------ Record extracts
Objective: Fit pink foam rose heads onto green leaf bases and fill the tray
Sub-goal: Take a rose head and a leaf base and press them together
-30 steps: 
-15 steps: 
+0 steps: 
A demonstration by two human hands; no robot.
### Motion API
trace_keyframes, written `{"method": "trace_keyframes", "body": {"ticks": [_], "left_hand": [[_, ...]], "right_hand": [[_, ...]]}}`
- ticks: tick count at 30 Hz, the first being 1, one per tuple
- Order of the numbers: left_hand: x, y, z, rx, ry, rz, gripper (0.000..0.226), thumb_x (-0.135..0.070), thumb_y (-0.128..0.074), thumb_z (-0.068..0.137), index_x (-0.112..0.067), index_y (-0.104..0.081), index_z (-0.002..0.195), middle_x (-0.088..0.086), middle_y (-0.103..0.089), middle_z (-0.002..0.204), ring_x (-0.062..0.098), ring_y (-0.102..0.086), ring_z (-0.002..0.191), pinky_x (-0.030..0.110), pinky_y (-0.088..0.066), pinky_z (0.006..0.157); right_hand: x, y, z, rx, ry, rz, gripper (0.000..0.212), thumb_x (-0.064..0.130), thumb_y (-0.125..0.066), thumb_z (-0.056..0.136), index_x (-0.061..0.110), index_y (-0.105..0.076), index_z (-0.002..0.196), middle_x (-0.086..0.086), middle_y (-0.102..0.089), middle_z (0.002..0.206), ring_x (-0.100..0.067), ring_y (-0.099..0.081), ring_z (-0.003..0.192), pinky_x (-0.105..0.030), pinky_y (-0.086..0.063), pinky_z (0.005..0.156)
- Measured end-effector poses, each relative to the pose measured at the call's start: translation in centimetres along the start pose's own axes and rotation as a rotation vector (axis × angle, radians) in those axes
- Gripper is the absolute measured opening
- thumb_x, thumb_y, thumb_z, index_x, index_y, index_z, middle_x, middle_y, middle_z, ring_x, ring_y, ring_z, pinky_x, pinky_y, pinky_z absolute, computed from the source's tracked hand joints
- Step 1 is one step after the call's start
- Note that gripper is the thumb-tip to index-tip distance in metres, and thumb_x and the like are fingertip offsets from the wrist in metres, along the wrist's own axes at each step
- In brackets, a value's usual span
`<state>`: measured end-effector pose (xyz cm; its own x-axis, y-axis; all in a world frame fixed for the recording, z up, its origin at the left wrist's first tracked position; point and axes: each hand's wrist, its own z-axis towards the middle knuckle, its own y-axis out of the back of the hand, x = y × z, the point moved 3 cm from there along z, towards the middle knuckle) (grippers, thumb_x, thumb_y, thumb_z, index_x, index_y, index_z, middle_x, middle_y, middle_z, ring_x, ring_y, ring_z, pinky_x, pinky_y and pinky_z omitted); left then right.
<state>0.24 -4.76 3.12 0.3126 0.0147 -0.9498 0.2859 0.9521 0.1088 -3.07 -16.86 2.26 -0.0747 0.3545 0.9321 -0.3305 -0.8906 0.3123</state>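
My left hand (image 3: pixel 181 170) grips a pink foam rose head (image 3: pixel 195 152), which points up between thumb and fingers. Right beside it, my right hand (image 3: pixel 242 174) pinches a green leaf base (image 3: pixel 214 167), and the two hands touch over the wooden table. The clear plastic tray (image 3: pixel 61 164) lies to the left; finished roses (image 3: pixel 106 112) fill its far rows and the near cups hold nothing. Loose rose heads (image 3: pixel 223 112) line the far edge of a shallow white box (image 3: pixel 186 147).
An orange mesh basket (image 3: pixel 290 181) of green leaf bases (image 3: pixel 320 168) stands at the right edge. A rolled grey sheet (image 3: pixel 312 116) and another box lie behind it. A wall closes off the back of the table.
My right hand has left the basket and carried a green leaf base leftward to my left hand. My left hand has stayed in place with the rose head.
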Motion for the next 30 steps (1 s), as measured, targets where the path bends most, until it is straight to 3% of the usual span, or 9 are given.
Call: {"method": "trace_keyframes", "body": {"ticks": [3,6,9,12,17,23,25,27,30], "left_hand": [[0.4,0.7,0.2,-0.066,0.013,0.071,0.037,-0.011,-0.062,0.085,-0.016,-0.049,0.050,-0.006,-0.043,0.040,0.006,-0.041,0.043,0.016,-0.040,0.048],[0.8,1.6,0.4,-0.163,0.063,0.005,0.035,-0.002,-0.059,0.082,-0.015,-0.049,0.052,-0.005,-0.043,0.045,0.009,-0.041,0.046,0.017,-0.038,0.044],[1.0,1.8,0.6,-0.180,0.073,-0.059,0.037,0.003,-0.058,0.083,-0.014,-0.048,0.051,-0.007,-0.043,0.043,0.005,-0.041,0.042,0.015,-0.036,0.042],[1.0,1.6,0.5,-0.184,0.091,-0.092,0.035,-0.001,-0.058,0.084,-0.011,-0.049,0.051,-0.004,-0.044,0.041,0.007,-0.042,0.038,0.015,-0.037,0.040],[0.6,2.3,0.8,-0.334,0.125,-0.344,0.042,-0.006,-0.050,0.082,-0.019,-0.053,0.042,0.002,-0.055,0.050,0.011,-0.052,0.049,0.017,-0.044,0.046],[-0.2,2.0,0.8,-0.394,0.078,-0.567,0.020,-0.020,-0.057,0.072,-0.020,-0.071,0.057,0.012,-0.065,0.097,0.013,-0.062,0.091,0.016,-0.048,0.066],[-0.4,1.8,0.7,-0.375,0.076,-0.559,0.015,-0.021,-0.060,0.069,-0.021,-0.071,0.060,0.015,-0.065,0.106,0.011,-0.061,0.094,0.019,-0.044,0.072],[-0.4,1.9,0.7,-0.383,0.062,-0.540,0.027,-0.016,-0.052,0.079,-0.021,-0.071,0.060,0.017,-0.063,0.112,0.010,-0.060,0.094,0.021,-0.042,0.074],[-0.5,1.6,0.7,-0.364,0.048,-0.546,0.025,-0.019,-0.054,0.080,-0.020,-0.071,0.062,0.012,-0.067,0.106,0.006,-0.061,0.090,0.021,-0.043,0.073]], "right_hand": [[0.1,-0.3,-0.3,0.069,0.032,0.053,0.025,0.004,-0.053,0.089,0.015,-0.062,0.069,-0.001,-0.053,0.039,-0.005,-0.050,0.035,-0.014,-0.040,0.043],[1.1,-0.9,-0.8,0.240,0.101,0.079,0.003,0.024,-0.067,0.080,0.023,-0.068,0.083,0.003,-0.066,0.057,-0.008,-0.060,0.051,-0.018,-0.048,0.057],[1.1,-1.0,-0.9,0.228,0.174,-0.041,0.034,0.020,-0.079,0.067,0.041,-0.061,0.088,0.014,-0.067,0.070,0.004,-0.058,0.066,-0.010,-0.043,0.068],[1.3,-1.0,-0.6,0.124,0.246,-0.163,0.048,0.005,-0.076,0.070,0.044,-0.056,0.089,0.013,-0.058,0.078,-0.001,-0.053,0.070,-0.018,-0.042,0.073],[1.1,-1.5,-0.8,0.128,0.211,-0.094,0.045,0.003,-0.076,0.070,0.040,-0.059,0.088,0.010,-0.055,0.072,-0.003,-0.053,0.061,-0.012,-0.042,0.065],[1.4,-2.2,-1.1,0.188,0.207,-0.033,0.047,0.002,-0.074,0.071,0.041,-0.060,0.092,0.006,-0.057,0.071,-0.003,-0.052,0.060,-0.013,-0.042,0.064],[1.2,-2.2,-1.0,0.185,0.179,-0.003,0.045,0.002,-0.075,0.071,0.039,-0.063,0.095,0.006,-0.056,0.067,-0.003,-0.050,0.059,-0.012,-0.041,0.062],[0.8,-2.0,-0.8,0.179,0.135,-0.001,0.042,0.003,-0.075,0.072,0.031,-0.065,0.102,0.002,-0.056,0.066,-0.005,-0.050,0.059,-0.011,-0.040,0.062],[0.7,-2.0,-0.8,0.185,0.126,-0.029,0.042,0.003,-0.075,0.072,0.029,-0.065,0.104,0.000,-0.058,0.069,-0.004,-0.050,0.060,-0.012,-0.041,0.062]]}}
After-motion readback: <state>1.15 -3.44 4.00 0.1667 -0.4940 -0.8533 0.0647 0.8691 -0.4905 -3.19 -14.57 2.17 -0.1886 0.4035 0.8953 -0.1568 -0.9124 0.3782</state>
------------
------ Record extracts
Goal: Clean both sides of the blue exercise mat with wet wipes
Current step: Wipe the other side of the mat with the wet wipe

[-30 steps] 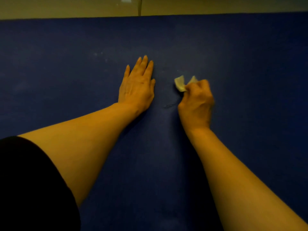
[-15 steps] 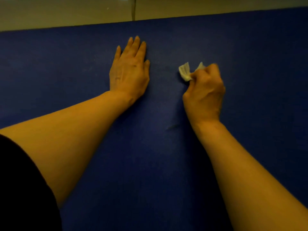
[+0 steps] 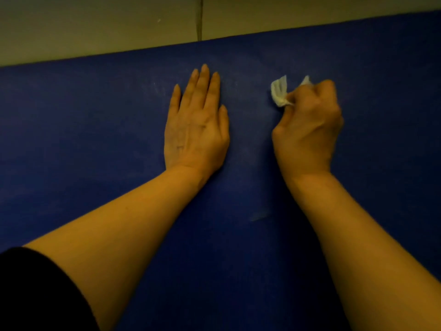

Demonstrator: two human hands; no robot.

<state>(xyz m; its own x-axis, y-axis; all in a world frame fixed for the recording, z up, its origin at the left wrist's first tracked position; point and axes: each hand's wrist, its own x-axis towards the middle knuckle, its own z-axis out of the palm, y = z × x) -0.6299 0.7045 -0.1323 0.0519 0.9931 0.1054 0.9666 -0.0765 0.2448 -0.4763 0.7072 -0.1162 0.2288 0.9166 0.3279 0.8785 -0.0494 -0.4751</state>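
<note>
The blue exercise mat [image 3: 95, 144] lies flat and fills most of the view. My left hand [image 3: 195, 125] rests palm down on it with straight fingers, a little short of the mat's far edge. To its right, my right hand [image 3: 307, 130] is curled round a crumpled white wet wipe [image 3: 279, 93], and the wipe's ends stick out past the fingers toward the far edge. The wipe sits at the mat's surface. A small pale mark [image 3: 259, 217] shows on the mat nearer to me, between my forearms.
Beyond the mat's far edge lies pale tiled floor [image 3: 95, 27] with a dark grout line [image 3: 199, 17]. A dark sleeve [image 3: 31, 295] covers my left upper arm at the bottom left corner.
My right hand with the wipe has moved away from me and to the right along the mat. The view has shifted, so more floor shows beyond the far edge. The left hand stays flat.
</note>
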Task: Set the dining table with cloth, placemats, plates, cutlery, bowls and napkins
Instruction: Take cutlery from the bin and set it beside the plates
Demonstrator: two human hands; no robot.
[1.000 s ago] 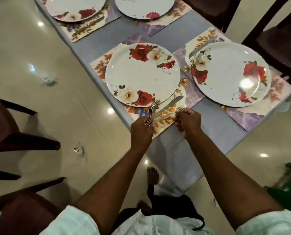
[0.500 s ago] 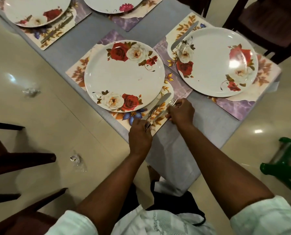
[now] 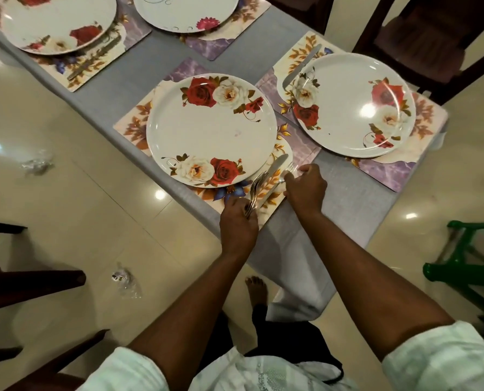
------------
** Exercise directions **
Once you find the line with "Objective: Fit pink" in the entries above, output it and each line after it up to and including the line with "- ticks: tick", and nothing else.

** Problem solution **
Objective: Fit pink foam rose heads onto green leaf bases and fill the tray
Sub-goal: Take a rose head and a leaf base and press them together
-30 steps: 
-15 steps: 
+0 steps: 
A demonstration by two human hands; no robot.
### Motion API
trace_keyframes, written `{"method": "trace_keyframes", "body": {"ticks": [_], "left_hand": [[_, ...]], "right_hand": [[_, ...]]}}`
- ticks: tick count at 30 Hz, the first being 1, one per tuple

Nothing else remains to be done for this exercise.